Haaretz, 20/1/26

La «victoria total» de Netanyahu es la pesadilla de seguridad israelí

La alianza de Netanyahu con la extrema derecha no es táctica, sino ideológica y estructural. “Hamás es un activo”, en palabras del ministro Betzalel Smotrich: un instrumento que permite sostener el control sobre Cisjordania a cualquier precio. Mientras tanto, el gobierno de Netanyahu ha tolerado —e incluso facilitado— el restablecimiento del eje de los Hermanos Musulmanes
Por Yair Golan*

Durante dos años, el primer ministro Benjamin Netanyahu ha estado prometiendo la ilusión de «victoria total» al público israelí, pero en realidad ha llevado al país a un abismo estratégico que pone en peligro su seguridad.

El anuncio de Estados Unidos sobre la composición de las personas que administrarán la Franja de Gaza el «día después» es una denuncia viva contra la política sistemática de abandono, evasión y elusión de responsabilidades que ha caracterizado la era Netanyahu.

Ahora se están aclarando dos cosas. La primera: Arabia Saudita, que se suponía iba a promover un esfuerzo regional para estabilizar Gaza y expulsar a Hamás, no aparece en absoluto en el panorama. En lugar del protagonismo que deberían ocupar los socios moderados, quienes reciben los roles clave son en realidad Qatar y Turquía: los patrocinadores de los Hermanos Musulmanes y partidarios de Hamás.

La segunda: Israel está fuera del juego. No es iniciador, ni líder, ni establece las reglas. Otros lo hacen, mientras se pisotean nuestros intereses de seguridad más importantes. Esto no es un error. Es el resultado directo de la visión basada en la «gestión del conflicto» y la idea de que «Hamás es un activo»: la misma concepción que llevó al desastre del 7 de octubre y que ha continuado desde entonces. En lugar de fortalecer a las fuerzas palestinas moderadas, Netanyahu ha elegido reiteradamente sostener a los extremistas.
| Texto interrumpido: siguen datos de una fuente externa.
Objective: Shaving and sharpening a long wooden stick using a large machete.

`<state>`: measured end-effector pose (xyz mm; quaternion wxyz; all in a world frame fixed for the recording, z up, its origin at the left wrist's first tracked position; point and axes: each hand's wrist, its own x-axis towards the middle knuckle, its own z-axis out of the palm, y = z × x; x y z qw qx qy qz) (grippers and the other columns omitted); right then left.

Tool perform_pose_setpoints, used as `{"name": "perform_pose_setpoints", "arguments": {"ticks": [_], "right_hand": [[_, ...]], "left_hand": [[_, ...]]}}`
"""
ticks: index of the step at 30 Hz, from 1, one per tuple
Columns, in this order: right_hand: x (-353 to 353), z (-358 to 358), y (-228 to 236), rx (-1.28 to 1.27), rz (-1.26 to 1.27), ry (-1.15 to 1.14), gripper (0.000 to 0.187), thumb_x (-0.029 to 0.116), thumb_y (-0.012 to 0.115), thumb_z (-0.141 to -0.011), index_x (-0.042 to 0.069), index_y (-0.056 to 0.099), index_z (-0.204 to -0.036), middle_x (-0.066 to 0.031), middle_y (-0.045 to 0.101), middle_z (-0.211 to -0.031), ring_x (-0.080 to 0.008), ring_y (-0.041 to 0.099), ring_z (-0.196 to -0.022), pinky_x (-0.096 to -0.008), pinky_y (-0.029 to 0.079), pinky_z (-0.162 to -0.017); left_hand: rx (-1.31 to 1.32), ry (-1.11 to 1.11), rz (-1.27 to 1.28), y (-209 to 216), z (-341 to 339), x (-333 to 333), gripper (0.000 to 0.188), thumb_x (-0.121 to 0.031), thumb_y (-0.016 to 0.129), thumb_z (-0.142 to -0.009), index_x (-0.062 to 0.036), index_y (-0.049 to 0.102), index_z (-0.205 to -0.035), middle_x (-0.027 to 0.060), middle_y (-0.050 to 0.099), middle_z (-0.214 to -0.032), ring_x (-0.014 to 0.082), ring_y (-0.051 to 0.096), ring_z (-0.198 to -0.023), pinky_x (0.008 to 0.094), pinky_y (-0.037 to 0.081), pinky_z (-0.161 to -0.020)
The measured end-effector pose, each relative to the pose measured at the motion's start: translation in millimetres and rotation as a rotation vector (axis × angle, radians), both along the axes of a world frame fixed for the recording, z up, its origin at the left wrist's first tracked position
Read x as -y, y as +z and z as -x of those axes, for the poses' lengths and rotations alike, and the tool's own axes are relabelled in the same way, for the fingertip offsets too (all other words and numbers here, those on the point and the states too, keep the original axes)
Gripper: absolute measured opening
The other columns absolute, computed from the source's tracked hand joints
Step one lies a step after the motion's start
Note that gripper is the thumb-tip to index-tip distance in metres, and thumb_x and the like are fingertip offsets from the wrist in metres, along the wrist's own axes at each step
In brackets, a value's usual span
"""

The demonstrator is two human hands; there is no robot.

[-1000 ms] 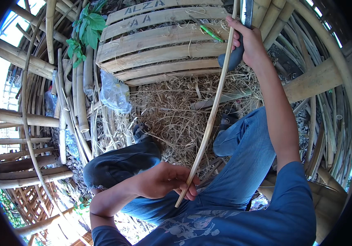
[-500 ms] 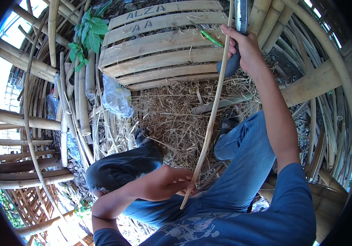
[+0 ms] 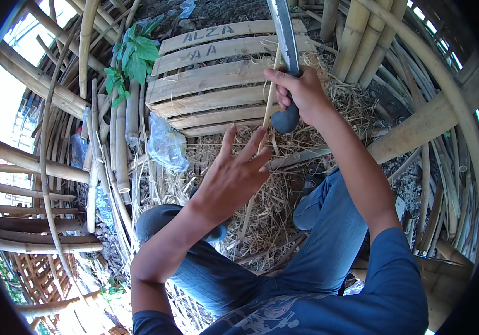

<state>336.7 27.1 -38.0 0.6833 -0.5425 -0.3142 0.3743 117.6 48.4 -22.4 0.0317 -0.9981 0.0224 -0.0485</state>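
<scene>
My right hand [image 3: 305, 94], in front of the wooden crate, is closed on a machete [image 3: 286, 42] with a dark rounded handle; its blade points up and away from me. The same hand pinches a long thin bamboo strip [image 3: 269, 106] by its thumb, beside the handle. Lower down, my left hand [image 3: 229, 177] lies over the strip with the back of the hand up and the fingers spread apart. Part of the strip is hidden beneath this hand, and its lower end [image 3: 245, 223] shows past it, over the shavings. Any contact of the thumb is hidden.
A slatted wooden crate [image 3: 211, 79] lies ahead, with curly bamboo shavings [image 3: 275, 206] between my legs. Clear plastic bags [image 3: 167, 146] and a leafy green plant [image 3: 137, 56] are at the left. Bamboo poles [image 3: 362, 42] and piled strips [image 3: 446, 162] stand along both sides.
My left hand has moved up and away from my lap along the strip, its fingers now spread. My right hand has shifted left and slightly nearer with the machete and strip.
</scene>
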Motion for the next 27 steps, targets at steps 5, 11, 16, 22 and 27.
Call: {"name": "perform_pose_setpoints", "arguments": {"ticks": [5,11,16,22,27], "right_hand": [[5.4,-1.9,3.1,-0.006,-0.042,0.004,0.025,0.022,0.075,-0.080,0.005,0.058,-0.078,0.0013,0.050,-0.054,-0.0075,0.046,-0.042,-0.0257,0.038,-0.041],[8.7,4.0,10.1,0.091,0.007,0.013,0.025,0.022,0.073,-0.082,0.005,0.055,-0.081,0.0026,0.049,-0.057,-0.0061,0.044,-0.043,-0.0238,0.035,-0.041],[23.7,-5.8,11.4,0.155,-0.052,-0.054,0.023,0.023,0.073,-0.083,0.005,0.058,-0.079,0.0025,0.049,-0.054,-0.0049,0.044,-0.042,-0.0218,0.033,-0.038],[42.7,-18.0,30.0,0.116,-0.170,-0.154,0.021,0.020,0.071,-0.085,0.003,0.060,-0.082,0.0023,0.049,-0.055,-0.0056,0.043,-0.042,-0.0224,0.033,-0.040],[51.4,-48.8,32.4,0.364,-0.280,-0.440,0.021,0.023,0.069,-0.087,0.003,0.063,-0.088,0.0021,0.049,-0.053,-0.0070,0.044,-0.043,-0.0233,0.035,-0.042]], "left_hand": [[-0.024,0.029,-0.262,-21.4,-1.5,2.7,0.003,-0.017,0.067,-0.075,-0.0171,0.066,-0.077,0.0015,0.049,-0.118,0.0284,0.031,-0.132,0.0595,0.026,-0.106],[0.048,0.056,-0.348,-40.2,3.7,-8.2,0.010,-0.020,0.065,-0.073,-0.0207,0.067,-0.064,-0.0008,0.053,-0.102,0.0231,0.038,-0.124,0.0524,0.022,-0.104],[0.179,0.266,-0.292,-13.4,12.8,-26.0,0.006,-0.020,0.066,-0.078,-0.0189,0.070,-0.082,0.0004,0.054,-0.102,0.0240,0.043,-0.119,0.0555,0.024,-0.104],[0.245,0.480,-0.032,11.3,25.5,-50.7,0.004,-0.010,0.066,-0.078,-0.0133,0.068,-0.078,0.0008,0.057,-0.079,0.0195,0.062,-0.080,0.0464,0.041,-0.086],[0.311,0.412,0.056,12.0,21.2,-46.5,0.002,-0.014,0.066,-0.083,-0.0117,0.067,-0.082,0.0032,0.058,-0.076,0.0218,0.063,-0.069,0.0389,0.048,-0.064]]}}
Y aquí está el núcleo del asunto: su alianza con la extrema derecha en Israel no es táctica; es ideológica y estructural. A los ojos del ministro de Finanzas Bezalel Smotrich y sus colegas, Hamás es un activo, como parte de una visión clara: quieren mantener el control sobre Cisjordania a cualquier precio. En consecuencia, ven la cooperación de seguridad de Israel con la Autoridad Palestina como una «carga», y por eso Hamás sirve mejor a los propósitos de Smotrich.

Para entender la profundidad del fracaso, necesitamos una perspectiva histórica. Durante décadas, Irán ha aprovechado cada oportunidad para construir un anillo de fuego a nuestro alrededor. Tras dos años de una guerra en múltiples frentes, finalmente ha surgido una oportunidad para un nuevo orden regional. Irán está debilitado, el anillo de fuego se ha resquebrajado y se ha abierto una oportunidad estratégica para avanzar en un amplio arreglo regional con países moderados.

Pero el gobierno de Netanyahu ha permitido el reestablecimiento del eje radical. El presidente turco Recep Tayyip Erdogan ve a Israel como un obstáculo en su camino para convertirse en el jugador dominante de Oriente Medio, nos presenta como un país de criminales de guerra y ve nuestra debilidad diplomática como una oportunidad. Los funcionarios de defensa lo advirtieron en el pasado, y lo hacen de nuevo ahora: el dinero de Qatar es oxígeno para el terrorismo. El precio ya se ha pagado —en sangre—, Hamás sigue en pie y volverá a recibir fondos con la autorización del gobierno israelí.

La próxima guerra ya está en camino. El guion es conocido: Hamás restaura su poder, aprovecha el dinero qatarí para reconstruir su infraestructura terrorista y espera la oportunidad. La próxima ronda vendrá con el terrorismo respaldado por Turquía y Qatar, pero para ese momento Israel estará más aislado, más dividido y más débil. Así es como se ve el abandono. Netanyahu nos ha devuelto a un punto peor que el del 6 de octubre.

Quien prefiere el eje de los Hermanos Musulmanes antes que la seguridad de Israel no es digno de ser su líder. Aun así, existe una alternativa. Una guerra con convicciones contra el terrorismo, sí. Contención, financiamiento y evasión de un acuerdo, no. Israel debe volver a una posición de liderazgo: elegir el eje regional moderado, construir una alianza regional con Egipto, Jordania, Arabia Saudita y los Emiratos Árabes Unidos; presentar un horizonte estratégico claro y garantizar un verdadero desarme de la Franja de Gaza a través de un mecanismo regional e internacional que no sea hostil a Israel. Solo así se podrán traducir los logros militares en una verdadera seguridad, y no en otra ronda de derramamiento de sangre.

* Presidente del partido «Ha Democratim» («Los Demócratas»).